I’m relaunching Mathematical Musings as a Substack newsletter. The welcome post is live today. After that I’ll post every Friday, with occasional midweek extras. Everything will be free, comments will be open, and I’ll be in the conversation.

The focus is the same as it always was: specific examples, particular problems, classroom moments, questions about curriculum and teaching—and the occasional piece of mathematics I find beautiful. The founding principle is dialog. I’m not interested in winning arguments; I’m interested in the moments when two people who see things differently discover something neither of them could have found alone.

You can subscribe here.

I’d love to have you in the conversation. And if you know someone who’d want to be part of it, please pass this along.

Final Version of Progressions

Hi everybody, Cathy Kessel has compiled all the suggestions that people have made here and other places over the years to produce a final version of the progressions. Here is the compiled document of all the progressions.

And here are two documents outlining the major changes from previous versions.

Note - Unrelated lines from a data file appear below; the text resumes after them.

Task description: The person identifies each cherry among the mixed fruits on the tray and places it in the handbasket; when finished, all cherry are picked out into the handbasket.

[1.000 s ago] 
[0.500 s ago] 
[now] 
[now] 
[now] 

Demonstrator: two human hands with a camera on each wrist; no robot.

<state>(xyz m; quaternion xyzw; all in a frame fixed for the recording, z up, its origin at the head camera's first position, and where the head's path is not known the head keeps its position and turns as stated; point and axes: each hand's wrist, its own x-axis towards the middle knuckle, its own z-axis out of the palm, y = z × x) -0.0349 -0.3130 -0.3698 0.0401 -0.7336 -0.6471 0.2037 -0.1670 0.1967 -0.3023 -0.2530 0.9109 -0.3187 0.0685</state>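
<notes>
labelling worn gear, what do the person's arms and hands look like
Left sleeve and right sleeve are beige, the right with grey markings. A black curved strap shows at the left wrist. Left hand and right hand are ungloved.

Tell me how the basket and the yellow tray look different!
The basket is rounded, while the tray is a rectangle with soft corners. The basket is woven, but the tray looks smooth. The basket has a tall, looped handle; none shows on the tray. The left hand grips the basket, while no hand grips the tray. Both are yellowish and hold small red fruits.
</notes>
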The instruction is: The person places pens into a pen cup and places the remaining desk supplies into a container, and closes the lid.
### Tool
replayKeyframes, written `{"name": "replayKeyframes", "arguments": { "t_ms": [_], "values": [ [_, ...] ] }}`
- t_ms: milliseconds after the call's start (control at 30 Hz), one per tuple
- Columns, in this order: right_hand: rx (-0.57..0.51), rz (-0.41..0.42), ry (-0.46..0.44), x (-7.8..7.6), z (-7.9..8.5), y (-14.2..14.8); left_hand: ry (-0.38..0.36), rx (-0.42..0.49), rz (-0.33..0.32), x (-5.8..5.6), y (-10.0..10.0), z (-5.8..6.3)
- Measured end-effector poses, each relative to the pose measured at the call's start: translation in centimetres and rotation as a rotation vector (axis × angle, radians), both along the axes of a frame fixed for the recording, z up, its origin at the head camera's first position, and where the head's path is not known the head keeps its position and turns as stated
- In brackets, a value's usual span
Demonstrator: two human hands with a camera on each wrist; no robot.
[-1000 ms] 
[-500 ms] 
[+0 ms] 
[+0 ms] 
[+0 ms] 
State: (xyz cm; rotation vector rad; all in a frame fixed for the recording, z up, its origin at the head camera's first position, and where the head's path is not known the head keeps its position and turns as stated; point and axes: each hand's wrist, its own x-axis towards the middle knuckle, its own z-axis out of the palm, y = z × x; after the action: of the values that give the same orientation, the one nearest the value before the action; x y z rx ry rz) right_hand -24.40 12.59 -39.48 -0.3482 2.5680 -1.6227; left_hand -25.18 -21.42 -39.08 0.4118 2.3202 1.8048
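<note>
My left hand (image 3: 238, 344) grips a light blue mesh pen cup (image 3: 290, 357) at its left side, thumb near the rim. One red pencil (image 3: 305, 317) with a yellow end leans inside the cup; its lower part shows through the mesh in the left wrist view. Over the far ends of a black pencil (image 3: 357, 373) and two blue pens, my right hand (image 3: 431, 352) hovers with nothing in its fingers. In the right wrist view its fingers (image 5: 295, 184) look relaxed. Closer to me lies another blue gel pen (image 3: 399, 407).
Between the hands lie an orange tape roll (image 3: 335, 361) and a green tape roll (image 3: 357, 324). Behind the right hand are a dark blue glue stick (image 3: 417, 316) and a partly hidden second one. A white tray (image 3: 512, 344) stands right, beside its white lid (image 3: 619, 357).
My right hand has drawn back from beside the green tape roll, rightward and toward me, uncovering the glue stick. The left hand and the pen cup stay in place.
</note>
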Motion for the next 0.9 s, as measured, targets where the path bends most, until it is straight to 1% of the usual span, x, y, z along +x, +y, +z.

Note that the University of Arizona has deleted the website that used to host the progressions. I am working to have that url redirect here.

Cleaning up spam

Hi everybody, in order to deal with the spam problem I have deleted all users regarded by WordPress as spam users. These are defined as users who have never posted. Unfortunately this seems to have caught some legitimate users as well. Their content is still on the blog, with the author marked as anonymous.

The Illustrative Mathematics blog

I’ve been meaning to let you know about the Illustrative Mathematics blog, which launched a few weeks ago. It has blog posts by members of the IM community about our grades 6–8 curriculum and about teaching practice, including a whole series on the 5 practices framework of Smith and Stein. Also, we will be cross posting any IM related posts I write here over there as well. I hope you find our new blog useful!

Why is the graph of a linear function a straight line?

In my last post I wrote about the following standard, and mentioned that I could write a whole blog post about the first comma.

8.F.A.3. Interpret the equation $y = mx + b$ as defining a linear function, whose graph is a straight line; give examples of functions that are not linear. For example, the function $A = s^2$ giving the area of a square as a function of its side length is not linear because its graph contains the points $(1,1)$, $(2,4)$ and $(3,9)$, which are not on a straight line.

The comma indicates that the clause “whose graph is a straight line” is nonessential for identifying the noun phrase “linear function.” It turns the clause into an extra piece of information: “and by the way, did you know that the graph of a linear function is a straight line?” This fact is often presented as obvious; after all, if you draw the graph or produce it using a graphing utility, it certainly looks like a straight line.

When I’ve asked prospective teachers why this is so, I’ve gotten answers that look something like this:

We know that a linear function has a constant rate of change, $m$. If you go across by 1 on the graph you always go up by $m$, like this:

IMG_3451

So the graph is like a staircase. It always goes up in steps of the same size, so it’s a straight line.

This is fine as far as it goes. It identifies the defining property of a linear function—that it has a constant rate of change—and relates that property to a geometric feature of the graph. But it’s a “Here, Look!” proof. In the end it is showing that something is true rather than showing why it is true. Which is to say that it’s not a proof.

Still, the move to a geometric property of linear functions is a move in the right direction, because it focuses our minds on the essential concept. We all know that any two points lie on a line, but three points might not. What is it about three points on the graph of a linear function that implies they must lie on a straight line?

IMG_3452

Line from $A$ to $B$ to $C$ is dotted because we don’t know it’s a line yet

Because a linear function has a constant rate of change, the slope between any two of the three points $A$, $B$, and $C$ is the same. So $|BP|/|AP| = |CQ|/|AQ|$, which means there is a scale factor $k =|AQ|/|AP| = |CQ|/|BP|$ so that a dilation with center $A$ and scale factor $k$ takes $P$ to $Q$, and take the vertical line segment $BP$ to a vertical line segment based at $Q$ with the same length as $CQ$. Which means it must take $B$ to $C$.

But (drumroll) this means that there is a dilation with center $A$ that takes $B$ to $C$. Dilations always take points on a ray from the center to other points on the same ray. So $A$, $B$, and $C$ lie on the same line.

I don’t really expect students to get all of this, at least not right away. I’d be happy if they understood that there is a geometric fact at play here; that seeing is not always believing.